How are windows import library created

Phil Lavoie maidenphil at hotmail.com
Tue Jan 8 09:21:33 PST 2013


On Tuesday, 8 January 2013 at 16:57:51 UTC, Phil Lavoie wrote:
> On Monday, 7 January 2013 at 16:48:02 UTC, Phil Lavoie wrote:
>> Hi,
>>
>> I am currently trying to create an import library for 
>> opengl32.dll. I used this command:
>> implib /noi /system ...
>> To create the import library. However, the exported symbols do 
>> not have the at suffix (@someInt) (supposed to be _stdcall, so 
>> translated to extern( Windows ), which expects @... suffixes). 
>> How to I add those using implib?
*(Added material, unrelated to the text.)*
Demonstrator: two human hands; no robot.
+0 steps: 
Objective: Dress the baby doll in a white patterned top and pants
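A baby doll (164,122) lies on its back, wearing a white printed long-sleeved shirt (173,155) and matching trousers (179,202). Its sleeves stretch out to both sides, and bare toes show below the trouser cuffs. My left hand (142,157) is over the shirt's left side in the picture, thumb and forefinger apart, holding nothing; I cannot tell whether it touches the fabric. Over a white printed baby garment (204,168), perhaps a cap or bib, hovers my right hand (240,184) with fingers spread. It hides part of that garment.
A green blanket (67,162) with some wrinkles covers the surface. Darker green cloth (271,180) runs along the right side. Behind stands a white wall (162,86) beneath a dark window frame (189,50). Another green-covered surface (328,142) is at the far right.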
Or how are the import library 
>> for the compiler created (what tool + options)?
>>
>> Thanks,
>> Phil
>
> I am asking this because if I compare a handmade import 
> library, for example kernel32.lib with the one provided with 
> the compiler I can see that, in the hand made one, there are no 
> visible @ordinal expressions for none of the exported symbols, 
> whereas you can find them in the one provided with the compiler.
>
> I'd like to know why is extern( Windows ) expecting an ordinal 
> and how is this ordinal calculated? But this question is really 
> just out of pure curiousity.
>
> A more practical question remains: how where the import library 
> provided with dmd created? How can I recreate the final 
> products, I would really like to link against opengl32.dll with 
> an import library.
>
> Thank you,
>
> Phil

Or is it strictly the linker that generate those? I am quite lost.